» **Exercise objective**: Give back exactly the lines of the material below, starting with the line with "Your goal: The" and going on through the line with "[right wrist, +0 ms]".

» **Provided data**:

------------------------------------

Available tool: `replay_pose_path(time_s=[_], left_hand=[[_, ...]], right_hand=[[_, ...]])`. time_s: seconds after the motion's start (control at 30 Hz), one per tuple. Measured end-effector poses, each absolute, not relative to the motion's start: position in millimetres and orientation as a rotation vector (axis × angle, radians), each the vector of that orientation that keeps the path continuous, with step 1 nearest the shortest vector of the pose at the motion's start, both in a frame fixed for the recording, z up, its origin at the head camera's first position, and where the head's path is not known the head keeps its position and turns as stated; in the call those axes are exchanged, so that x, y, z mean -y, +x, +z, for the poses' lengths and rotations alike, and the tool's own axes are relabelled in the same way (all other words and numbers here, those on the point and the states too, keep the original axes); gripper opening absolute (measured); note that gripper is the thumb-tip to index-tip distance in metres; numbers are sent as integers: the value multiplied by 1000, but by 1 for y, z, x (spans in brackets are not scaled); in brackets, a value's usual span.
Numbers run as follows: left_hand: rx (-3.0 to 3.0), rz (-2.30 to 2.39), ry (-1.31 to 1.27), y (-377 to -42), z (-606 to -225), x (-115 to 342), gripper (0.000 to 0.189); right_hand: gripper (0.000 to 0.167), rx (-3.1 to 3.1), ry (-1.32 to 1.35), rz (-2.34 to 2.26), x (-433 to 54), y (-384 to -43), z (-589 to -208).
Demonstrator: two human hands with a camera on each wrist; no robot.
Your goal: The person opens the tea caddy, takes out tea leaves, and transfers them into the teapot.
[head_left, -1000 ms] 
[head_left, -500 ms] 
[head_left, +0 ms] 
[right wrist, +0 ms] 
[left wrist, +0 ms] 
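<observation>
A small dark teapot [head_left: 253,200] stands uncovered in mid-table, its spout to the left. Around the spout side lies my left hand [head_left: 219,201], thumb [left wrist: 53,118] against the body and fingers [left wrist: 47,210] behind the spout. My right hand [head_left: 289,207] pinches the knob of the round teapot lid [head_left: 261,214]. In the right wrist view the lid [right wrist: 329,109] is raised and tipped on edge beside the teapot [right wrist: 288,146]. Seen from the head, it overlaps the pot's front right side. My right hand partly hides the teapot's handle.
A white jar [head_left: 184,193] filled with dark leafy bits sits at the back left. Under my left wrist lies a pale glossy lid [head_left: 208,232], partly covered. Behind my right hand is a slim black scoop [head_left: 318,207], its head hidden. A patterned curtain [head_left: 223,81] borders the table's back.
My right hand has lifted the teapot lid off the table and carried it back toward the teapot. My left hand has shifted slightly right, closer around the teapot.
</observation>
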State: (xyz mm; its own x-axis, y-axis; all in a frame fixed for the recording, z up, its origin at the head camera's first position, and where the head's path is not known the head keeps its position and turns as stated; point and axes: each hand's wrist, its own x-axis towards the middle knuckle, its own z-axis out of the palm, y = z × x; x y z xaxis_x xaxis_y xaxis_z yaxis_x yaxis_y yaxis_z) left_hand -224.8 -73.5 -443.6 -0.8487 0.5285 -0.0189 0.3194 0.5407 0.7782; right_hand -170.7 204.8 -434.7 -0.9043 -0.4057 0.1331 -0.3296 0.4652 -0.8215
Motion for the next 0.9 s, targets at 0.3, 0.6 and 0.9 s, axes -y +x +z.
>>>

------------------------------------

» **The answer**:
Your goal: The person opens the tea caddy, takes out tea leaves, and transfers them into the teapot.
[head_left, -1000 ms] 
[head_left, -500 ms] 
[head_left, +0 ms] 
[right wrist, +0 ms] 

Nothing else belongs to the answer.